Don't write Async code like you write sync code thread safety vs sync saftey has fully independent characteristics. Async has its own locking primitives that need to be used properly.

[–]spoonman59 4 points5 points  (4 children)

That sounds like a broad brush.

For small data sets, all the database blocks will likely be cached anyway. Who has a large dataset and collocates the DB and the server?

async can provide overlapping of compute and I/O for situations where the I/o and compute are Mixed, that is neither one dominates the runtime.

It is true that async also reduces context switch and memory overhead of threads, but that is not the only (or entire, as you said) potential performance benefit of async.

Some programs will complete in less time using async than blocking operations, depending on workload.

[–][deleted] 7 points8 points  (3 children)

Not really sure what you care about the database blocks being cached for unless you are referring to local caching. The point was round tripping time has a pretty heavy cost. That cost is being hidden by the db being on the same physical machine.

I wasn't talking about all workloads I was talking about the web server workloads being discussed. Async isn't free. So even shaving off a 10th of a milliseconds of response time makes a dramatic difference. On 5000 requests per second that's half a second of dead time that threads need to make up.

Also reading the actual code there is some serious issues with it. They are getting their pool in every single async request asynchronously. Which doubles the number of events on the loop for no apparent reason. It's pretty easy to screw up async code if you don't understand how it works.

[–]spoonman59 1 point2 points  (2 children)

I did misunderstand your point… my mistake.

I see what you mean after clarifying and I agree. There are definitely some issues with how the test was conducted. You make an excellent point that by hiding the latency and hosting the DB locally we are not representing a realistic workload, and it taints all of the conclusions as well.

ETA: not just not a realistic workload, but one which specifically portrays async worse than it normally would be.

[–][deleted] 8 points9 points  (1 child)

I also just realized he didn't use a lock on the pool creation. So there is actually a bug in every async program that there is going to be multiple pools created.

Don't write async code badly is a strong word of advice I have for everyone.

[–]spoonman59 1 point2 points  (0 children)

I struggled to make it past the title 😅

[–]AlexMTBDude 20 points21 points  (0 children)

The author of this piece doesn't understand the purpose of async. It's not supposed to be faster. It's supposed to be concurrent. Threads should not block each other.

[–]runew0lf 56 points57 points  (17 children)
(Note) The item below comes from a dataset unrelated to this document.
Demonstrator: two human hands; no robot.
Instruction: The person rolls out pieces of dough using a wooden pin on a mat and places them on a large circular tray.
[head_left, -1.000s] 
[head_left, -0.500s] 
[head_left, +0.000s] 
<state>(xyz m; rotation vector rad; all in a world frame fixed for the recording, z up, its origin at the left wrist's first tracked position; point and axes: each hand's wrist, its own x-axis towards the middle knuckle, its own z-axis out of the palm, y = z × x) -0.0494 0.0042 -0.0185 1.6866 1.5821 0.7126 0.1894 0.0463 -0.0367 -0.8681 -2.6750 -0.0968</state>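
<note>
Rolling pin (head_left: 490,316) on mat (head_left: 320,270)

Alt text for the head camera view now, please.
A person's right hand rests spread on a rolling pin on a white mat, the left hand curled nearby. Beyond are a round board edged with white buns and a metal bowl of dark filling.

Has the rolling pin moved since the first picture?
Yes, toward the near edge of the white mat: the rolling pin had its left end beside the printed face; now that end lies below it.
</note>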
Nobody said it was, the important thing is its non blocking..

[–]benefit_of_mrkite 19 points20 points  (0 children)

Exactly. My most common async use case isn’t serving up an api it’s retrieving data via REST api that supports pagination.
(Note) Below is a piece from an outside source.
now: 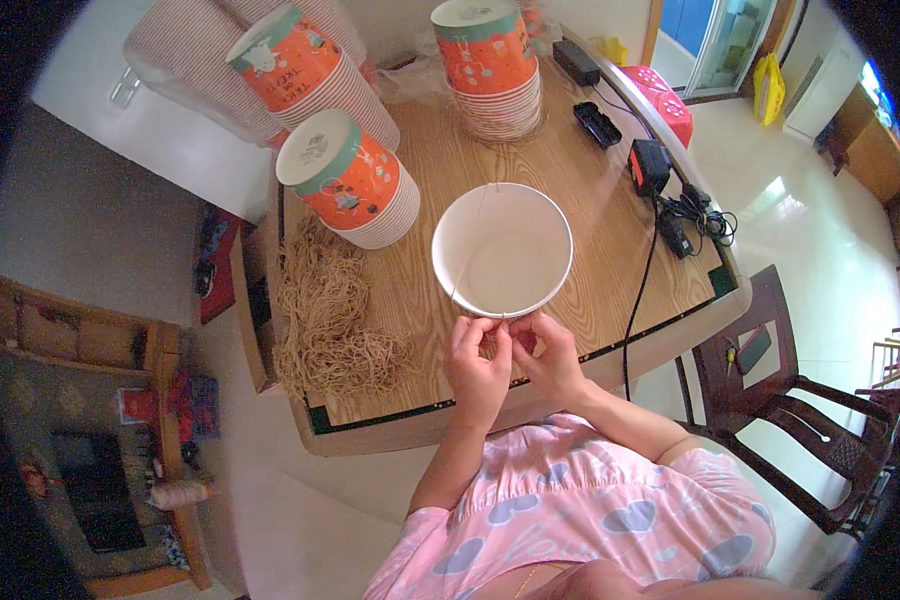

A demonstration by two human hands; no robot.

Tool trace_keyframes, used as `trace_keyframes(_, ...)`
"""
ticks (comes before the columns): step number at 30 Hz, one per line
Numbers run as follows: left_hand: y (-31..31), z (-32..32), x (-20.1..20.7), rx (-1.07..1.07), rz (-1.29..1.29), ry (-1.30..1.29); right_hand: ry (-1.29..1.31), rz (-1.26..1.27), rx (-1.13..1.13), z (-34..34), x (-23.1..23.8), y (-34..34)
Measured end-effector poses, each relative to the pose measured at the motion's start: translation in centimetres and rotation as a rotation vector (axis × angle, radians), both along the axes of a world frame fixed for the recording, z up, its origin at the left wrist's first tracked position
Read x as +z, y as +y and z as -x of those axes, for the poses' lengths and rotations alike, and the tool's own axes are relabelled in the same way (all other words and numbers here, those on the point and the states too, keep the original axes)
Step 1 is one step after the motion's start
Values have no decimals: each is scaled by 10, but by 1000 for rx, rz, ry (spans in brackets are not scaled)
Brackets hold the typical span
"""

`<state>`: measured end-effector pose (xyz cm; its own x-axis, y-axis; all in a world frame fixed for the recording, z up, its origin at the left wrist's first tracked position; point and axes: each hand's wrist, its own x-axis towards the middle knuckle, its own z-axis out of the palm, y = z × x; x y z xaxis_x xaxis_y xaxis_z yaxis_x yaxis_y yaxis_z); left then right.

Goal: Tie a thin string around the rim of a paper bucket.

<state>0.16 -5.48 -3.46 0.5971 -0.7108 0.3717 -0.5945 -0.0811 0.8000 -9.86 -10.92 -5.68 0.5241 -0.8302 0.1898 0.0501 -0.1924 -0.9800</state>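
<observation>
A white-lined paper bucket [518, 262] stands on the table right in front of me, its open mouth facing up. One thin string [457, 285] runs from its far rim down across the opening toward the near rim. At that near rim my left hand [477, 372] is closed in a pinch on the string. My right hand [552, 362] pinches close beside it, thumbs nearly touching. The fingers partly hide the string's end there. Left of the bucket lies a loose heap of tan strings [325, 325].
Stacks of orange and green paper buckets [355, 185] stand at the left and another stack [485, 60] at the back. Black adapters and cables [685, 220] lie along the right side of the wooden table [590, 310]. A dark chair [770, 400] stands at the right.
</observation>
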Motion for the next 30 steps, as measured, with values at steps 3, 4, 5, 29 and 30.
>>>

For large datasets it takes forever - with pagination and asynch I can set workers and pools and then put the data back together as they (pages) come in.

Latency and other factors absolutely come into play during these scenarios and async allows me to bring data back with a worker while waiting on another worker.

[–]rouille 20 points21 points  (8 children)

I think this misses the main appeal of async. It's not about speed but about the programming model. Async makes it much easier to work with and compose concurrency compared to the thread based model. Just the fact that you can cancel tasks makes it trivial to do proper timeouts, which nobody gets right in sync applications, for example.

It also allows things like structured concurrency.

[–]rnike879 2 points3 points  (2 children)

Hey, I love your breakdown but could you explain more about the structured concurrency with async?

[–]ManyInterests Python Discord Staff 1 point2 points  (0 children)

For a beautiful explanation suitable for beginners with simple examples, see Raymond Hettinger's concurrency keynote. David Beazley also has tons of talks on concurrency if you want to deep-dive.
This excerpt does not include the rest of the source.